▶ Task prompt
Copy the listing exactly as given. Omit every picture.

▶ Raw data
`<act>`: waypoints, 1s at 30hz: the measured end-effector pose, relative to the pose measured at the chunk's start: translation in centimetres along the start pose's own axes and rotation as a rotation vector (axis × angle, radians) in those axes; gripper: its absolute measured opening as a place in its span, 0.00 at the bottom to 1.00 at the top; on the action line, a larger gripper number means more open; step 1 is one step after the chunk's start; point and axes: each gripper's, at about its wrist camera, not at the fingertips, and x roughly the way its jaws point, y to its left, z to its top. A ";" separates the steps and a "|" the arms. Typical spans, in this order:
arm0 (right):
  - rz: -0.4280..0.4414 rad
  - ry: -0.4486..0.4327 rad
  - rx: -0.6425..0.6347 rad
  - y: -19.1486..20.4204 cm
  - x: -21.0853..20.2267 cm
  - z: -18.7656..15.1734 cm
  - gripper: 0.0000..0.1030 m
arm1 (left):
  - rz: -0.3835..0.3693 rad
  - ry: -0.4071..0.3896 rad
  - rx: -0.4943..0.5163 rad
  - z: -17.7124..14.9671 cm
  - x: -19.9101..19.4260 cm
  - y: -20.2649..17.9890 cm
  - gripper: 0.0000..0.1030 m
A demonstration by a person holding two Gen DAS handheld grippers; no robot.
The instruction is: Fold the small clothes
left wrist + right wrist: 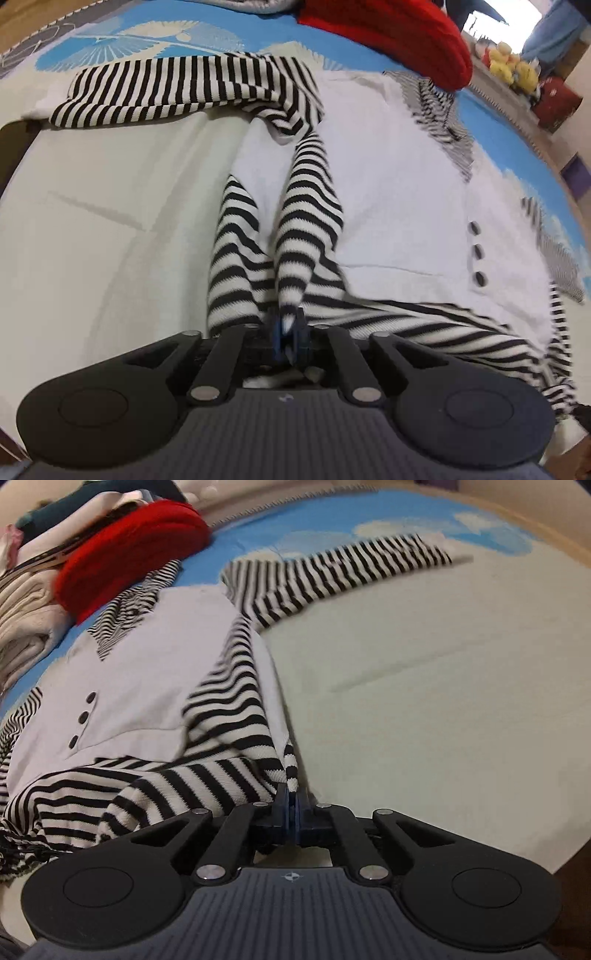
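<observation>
A small white top [388,184] with black-and-white striped sleeves and three dark buttons [478,251] lies on a pale sheet [110,221]. One striped sleeve [177,92] stretches out to the far left. My left gripper [290,326] is shut on a raised fold of striped fabric that runs taut up to its blue pads. In the right wrist view the same top [147,672] lies to the left, its sleeve [351,568] at the far side. My right gripper [291,797] is shut on a striped edge at the top's near right corner.
A red knit garment [399,40] [129,550] lies beyond the top on a blue patterned mat [110,40]. Folded pale clothes [26,609] are stacked at the far left of the right wrist view. Yellow plush toys [513,68] sit on a ledge at the back right.
</observation>
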 end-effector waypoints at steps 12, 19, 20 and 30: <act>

▶ Response to this exercise
`<act>`: waypoints, 1s at 30hz: the measured end-effector pose, relative to the pose measured at the chunk's start: translation in centimetres along the start pose's own axes and rotation as a rotation vector (axis × angle, radians) in those axes; gripper: its absolute measured opening as a place in its span, 0.00 at the bottom to 1.00 at the top; on the action line, a larger gripper number means more open; step 1 is one step after the chunk's start; point and axes: each gripper's, at about its wrist camera, not at the fingertips, and x roughly the way its jaws point, y to its left, z to its top. A ";" separates the steps and a "|" the arms. Typical spans, in this order:
arm0 (right):
  - rz: -0.4280..0.4414 rad
  - ry: -0.4486..0.4327 rad
  - rx: -0.6425..0.6347 rad
  - y: -19.1486..20.4204 cm
  - x: -21.0853..20.2267 cm
  - z: -18.7656..15.1734 cm
  - gripper: 0.0000..0.1030 m
arm1 (left):
  - rz: -0.3835..0.3693 rad
  - ry: -0.4071..0.3896 rad
  - rx: -0.4943..0.5163 rad
  - z: -17.7124..14.9671 cm
  - x: -19.9101..19.4260 cm
  - y: -20.2649..17.9890 cm
  - gripper: 0.0000..0.1030 m
A demonstration by a person holding two Gen DAS handheld grippers; no robot.
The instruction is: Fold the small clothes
left wrist + right wrist: 
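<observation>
A small white top [388,184] with black-and-white striped sleeves and three dark buttons [478,251] lies on a pale sheet [110,221]. One striped sleeve [177,92] stretches out to the far left. My left gripper [290,326] is shut on a raised fold of striped fabric that runs taut up to its blue pads. In the right wrist view the same top [147,672] lies to the left, its sleeve [351,568] at the far side. My right gripper [291,797] is shut on a striped edge at the top's near right corner.
A red knit garment [399,40] [129,550] lies beyond the top on a blue patterned mat [110,40]. Folded pale clothes [26,609] are stacked at the far left of the right wrist view. Yellow plush toys [513,68] sit on a ledge at the back right.
</observation>
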 end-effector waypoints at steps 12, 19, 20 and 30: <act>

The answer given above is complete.